▸ YOUR TASK: The reply should consist of the full listing, written out exactly.

▸ EXERCISE DATA:
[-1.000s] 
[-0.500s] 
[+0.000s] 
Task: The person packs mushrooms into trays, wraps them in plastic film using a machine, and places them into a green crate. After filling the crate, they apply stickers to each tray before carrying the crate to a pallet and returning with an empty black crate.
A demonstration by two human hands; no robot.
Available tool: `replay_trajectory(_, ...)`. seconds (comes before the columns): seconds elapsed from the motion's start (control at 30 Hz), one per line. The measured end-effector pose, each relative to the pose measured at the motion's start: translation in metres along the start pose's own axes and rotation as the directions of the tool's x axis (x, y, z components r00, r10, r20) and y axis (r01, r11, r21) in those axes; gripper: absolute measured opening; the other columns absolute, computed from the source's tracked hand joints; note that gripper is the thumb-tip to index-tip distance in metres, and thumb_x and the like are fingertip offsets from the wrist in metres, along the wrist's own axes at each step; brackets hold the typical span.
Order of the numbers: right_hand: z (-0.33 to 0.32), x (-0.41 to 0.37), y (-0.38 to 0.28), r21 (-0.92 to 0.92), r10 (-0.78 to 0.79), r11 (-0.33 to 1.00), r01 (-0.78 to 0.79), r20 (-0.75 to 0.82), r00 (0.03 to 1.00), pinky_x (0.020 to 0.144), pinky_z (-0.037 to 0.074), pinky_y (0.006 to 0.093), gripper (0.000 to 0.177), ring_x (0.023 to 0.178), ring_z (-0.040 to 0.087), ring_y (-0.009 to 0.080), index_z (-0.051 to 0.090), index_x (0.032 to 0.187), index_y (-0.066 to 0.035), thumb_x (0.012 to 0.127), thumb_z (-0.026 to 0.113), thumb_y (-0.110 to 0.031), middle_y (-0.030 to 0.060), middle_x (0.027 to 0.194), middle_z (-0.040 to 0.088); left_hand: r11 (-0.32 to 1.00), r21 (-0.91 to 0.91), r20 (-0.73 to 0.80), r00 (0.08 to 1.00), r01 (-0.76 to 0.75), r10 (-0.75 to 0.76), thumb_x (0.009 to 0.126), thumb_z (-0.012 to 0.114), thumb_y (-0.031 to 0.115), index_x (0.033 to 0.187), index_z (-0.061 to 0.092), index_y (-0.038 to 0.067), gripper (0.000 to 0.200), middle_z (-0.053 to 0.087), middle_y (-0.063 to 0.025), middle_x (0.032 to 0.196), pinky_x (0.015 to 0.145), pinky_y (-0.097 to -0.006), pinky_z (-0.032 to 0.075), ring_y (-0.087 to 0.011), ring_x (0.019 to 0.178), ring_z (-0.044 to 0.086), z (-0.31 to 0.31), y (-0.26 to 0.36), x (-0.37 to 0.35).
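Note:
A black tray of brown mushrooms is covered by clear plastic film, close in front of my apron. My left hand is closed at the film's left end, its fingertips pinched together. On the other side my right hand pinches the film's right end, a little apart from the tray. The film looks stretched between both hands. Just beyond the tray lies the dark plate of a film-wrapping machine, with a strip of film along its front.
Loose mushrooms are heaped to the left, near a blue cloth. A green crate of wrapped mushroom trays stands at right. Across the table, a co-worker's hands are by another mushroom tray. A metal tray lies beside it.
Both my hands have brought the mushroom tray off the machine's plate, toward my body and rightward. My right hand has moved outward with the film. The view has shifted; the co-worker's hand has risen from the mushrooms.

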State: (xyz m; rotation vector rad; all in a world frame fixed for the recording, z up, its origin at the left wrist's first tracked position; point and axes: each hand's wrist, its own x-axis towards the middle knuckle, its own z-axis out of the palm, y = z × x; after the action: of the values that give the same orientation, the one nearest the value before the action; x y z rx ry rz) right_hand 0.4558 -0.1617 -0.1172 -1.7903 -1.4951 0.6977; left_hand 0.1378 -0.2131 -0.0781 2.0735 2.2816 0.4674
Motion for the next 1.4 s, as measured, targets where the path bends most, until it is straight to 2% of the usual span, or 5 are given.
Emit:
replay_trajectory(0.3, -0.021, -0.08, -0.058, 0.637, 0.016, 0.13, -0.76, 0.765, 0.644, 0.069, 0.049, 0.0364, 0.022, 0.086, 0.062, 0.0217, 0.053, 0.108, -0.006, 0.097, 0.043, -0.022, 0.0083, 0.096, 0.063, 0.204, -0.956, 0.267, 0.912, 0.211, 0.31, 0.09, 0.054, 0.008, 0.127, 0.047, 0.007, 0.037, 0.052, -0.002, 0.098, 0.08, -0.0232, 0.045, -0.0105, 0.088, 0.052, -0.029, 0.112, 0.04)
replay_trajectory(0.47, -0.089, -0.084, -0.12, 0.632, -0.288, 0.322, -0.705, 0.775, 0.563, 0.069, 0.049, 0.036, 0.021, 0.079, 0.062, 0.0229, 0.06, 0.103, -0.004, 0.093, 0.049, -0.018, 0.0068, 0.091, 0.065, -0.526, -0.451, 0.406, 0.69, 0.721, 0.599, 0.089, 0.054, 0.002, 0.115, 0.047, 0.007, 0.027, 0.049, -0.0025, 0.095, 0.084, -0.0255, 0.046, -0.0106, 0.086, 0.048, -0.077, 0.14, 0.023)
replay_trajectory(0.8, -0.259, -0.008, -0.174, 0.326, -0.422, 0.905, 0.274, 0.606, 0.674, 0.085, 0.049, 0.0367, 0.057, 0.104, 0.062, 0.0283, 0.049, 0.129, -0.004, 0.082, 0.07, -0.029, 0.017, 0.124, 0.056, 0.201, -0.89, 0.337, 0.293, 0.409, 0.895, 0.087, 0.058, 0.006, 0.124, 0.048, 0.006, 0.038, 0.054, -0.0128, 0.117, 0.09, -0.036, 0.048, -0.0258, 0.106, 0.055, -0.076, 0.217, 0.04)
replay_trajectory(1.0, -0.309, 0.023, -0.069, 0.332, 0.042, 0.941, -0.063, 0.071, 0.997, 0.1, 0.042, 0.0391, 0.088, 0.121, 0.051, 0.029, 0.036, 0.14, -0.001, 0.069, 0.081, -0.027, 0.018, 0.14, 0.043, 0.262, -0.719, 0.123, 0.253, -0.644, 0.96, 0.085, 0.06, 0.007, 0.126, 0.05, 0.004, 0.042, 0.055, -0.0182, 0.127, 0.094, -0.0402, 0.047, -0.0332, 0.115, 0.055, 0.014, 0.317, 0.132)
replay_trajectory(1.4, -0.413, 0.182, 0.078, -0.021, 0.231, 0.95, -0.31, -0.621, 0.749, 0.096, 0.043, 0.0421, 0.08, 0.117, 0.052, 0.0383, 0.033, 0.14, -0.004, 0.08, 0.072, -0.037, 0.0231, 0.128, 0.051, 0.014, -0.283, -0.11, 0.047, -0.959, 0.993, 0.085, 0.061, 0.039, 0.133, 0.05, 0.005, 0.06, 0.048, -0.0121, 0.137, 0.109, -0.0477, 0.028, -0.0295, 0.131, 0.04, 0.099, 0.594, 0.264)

▸ TASK RESULT:
[-1.000s] 
[-0.500s] 
[+0.000s] 
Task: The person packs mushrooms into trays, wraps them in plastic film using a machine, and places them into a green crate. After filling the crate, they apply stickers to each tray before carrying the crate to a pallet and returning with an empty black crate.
A demonstration by two human hands; no robot.
Available tool: `replay_trajectory(_, ...)`. seconds (comes before the columns): seconds elapsed from the motion's start (control at 30 Hz), one per line. The measured end-effector pose, each relative to the pose measured at the motion's start: translation in metres along the start pose's own axes and rotation as the directions of the tool's x axis (x, y, z components r00, r10, r20) and y axis (r01, r11, r21) in those axes; gripper: absolute measured opening; the other columns absolute, computed from the source's tracked hand joints; note that gripper is the thumb-tip to index-tip distance in metres, and thumb_x and the like are fingertip offsets from the wrist in metres, along the wrist's own axes at each step; brackets hold the typical span.
Order of the numbers: right_hand: z (-0.33 to 0.32), x (-0.41 to 0.37), y (-0.38 to 0.28), r21 (-0.92 to 0.92), r10 (-0.78 to 0.79), r11 (-0.33 to 1.00), r01 (-0.78 to 0.79), r20 (-0.75 to 0.82), r00 (0.03 to 1.00), pinky_x (0.020 to 0.144), pinky_z (-0.037 to 0.074), pinky_y (0.006 to 0.093), gripper (0.000 to 0.177), ring_x (0.023 to 0.178), ring_z (-0.040 to 0.087), ring_y (-0.009 to 0.080), index_z (-0.051 to 0.090), index_x (0.032 to 0.187), index_y (-0.066 to 0.035), thumb_x (0.012 to 0.127), thumb_z (-0.026 to 0.113), thumb_y (-0.110 to 0.031), middle_y (-0.030 to 0.060), middle_x (0.027 to 0.194), middle_z (-0.040 to 0.088); left_hand: r11 (-0.32 to 1.00), r21 (-0.91 to 0.91), r20 (-0.73 to 0.80), r00 (0.08 to 1.00), r01 (-0.76 to 0.75), r10 (-0.75 to 0.76), thumb_x (0.009 to 0.126), thumb_z (-0.012 to 0.114), thumb_y (-0.031 to 0.115), index_x (0.033 to 0.187), index_z (-0.061 to 0.092), index_y (-0.038 to 0.067), gripper (0.000 to 0.200), middle_z (-0.053 to 0.087), middle_y (-0.063 to 0.025), middle_x (0.032 to 0.196), pinky_x (0.015 to 0.145), pinky_y (-0.097 to -0.006), pinky_z (-0.032 to 0.075), ring_y (-0.087 to 0.011), ring_x (0.019 to 0.178), ring_z (-0.044 to 0.086), z (-0.31 to 0.31), y (-0.26 to 0.36), x (-0.37 to 0.35).
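Note:
A black tray of brown mushrooms is covered by clear plastic film, close in front of my apron. My left hand is closed at the film's left end, its fingertips pinched together. On the other side my right hand pinches the film's right end, a little apart from the tray. The film looks stretched between both hands. Just beyond the tray lies the dark plate of a film-wrapping machine, with a strip of film along its front.
Loose mushrooms are heaped to the left, near a blue cloth. A green crate of wrapped mushroom trays stands at right. Across the table, a co-worker's hands are by another mushroom tray. A metal tray lies beside it.
Both my hands have brought the mushroom tray off the machine's plate, toward my body and rightward. My right hand has moved outward with the film. The view has shifted; the co-worker's hand has risen from the mushrooms.
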
State: (xyz m; rotation vector rad; all in a world frame fixed for the recording, z up, its origin at the left wrist's first tracked position; point and axes: each hand's wrist, its own x-axis towards the middle knuckle, its own z-axis out of the palm, y = z × x; after the action: of the values that give the same orientation, the one nearest the value before the action; x y z rx ry rz) right_hand 0.4558 -0.1617 -0.1172 -1.7903 -1.4951 0.6977; left_hand 0.1378 -0.2131 -0.0781 2.0735 2.2816 0.4674
Motion for the next 1.4 s, as measured, targets where the path bends most, until it is straight to 2% of the usual span, or 5 are given.
Emit:
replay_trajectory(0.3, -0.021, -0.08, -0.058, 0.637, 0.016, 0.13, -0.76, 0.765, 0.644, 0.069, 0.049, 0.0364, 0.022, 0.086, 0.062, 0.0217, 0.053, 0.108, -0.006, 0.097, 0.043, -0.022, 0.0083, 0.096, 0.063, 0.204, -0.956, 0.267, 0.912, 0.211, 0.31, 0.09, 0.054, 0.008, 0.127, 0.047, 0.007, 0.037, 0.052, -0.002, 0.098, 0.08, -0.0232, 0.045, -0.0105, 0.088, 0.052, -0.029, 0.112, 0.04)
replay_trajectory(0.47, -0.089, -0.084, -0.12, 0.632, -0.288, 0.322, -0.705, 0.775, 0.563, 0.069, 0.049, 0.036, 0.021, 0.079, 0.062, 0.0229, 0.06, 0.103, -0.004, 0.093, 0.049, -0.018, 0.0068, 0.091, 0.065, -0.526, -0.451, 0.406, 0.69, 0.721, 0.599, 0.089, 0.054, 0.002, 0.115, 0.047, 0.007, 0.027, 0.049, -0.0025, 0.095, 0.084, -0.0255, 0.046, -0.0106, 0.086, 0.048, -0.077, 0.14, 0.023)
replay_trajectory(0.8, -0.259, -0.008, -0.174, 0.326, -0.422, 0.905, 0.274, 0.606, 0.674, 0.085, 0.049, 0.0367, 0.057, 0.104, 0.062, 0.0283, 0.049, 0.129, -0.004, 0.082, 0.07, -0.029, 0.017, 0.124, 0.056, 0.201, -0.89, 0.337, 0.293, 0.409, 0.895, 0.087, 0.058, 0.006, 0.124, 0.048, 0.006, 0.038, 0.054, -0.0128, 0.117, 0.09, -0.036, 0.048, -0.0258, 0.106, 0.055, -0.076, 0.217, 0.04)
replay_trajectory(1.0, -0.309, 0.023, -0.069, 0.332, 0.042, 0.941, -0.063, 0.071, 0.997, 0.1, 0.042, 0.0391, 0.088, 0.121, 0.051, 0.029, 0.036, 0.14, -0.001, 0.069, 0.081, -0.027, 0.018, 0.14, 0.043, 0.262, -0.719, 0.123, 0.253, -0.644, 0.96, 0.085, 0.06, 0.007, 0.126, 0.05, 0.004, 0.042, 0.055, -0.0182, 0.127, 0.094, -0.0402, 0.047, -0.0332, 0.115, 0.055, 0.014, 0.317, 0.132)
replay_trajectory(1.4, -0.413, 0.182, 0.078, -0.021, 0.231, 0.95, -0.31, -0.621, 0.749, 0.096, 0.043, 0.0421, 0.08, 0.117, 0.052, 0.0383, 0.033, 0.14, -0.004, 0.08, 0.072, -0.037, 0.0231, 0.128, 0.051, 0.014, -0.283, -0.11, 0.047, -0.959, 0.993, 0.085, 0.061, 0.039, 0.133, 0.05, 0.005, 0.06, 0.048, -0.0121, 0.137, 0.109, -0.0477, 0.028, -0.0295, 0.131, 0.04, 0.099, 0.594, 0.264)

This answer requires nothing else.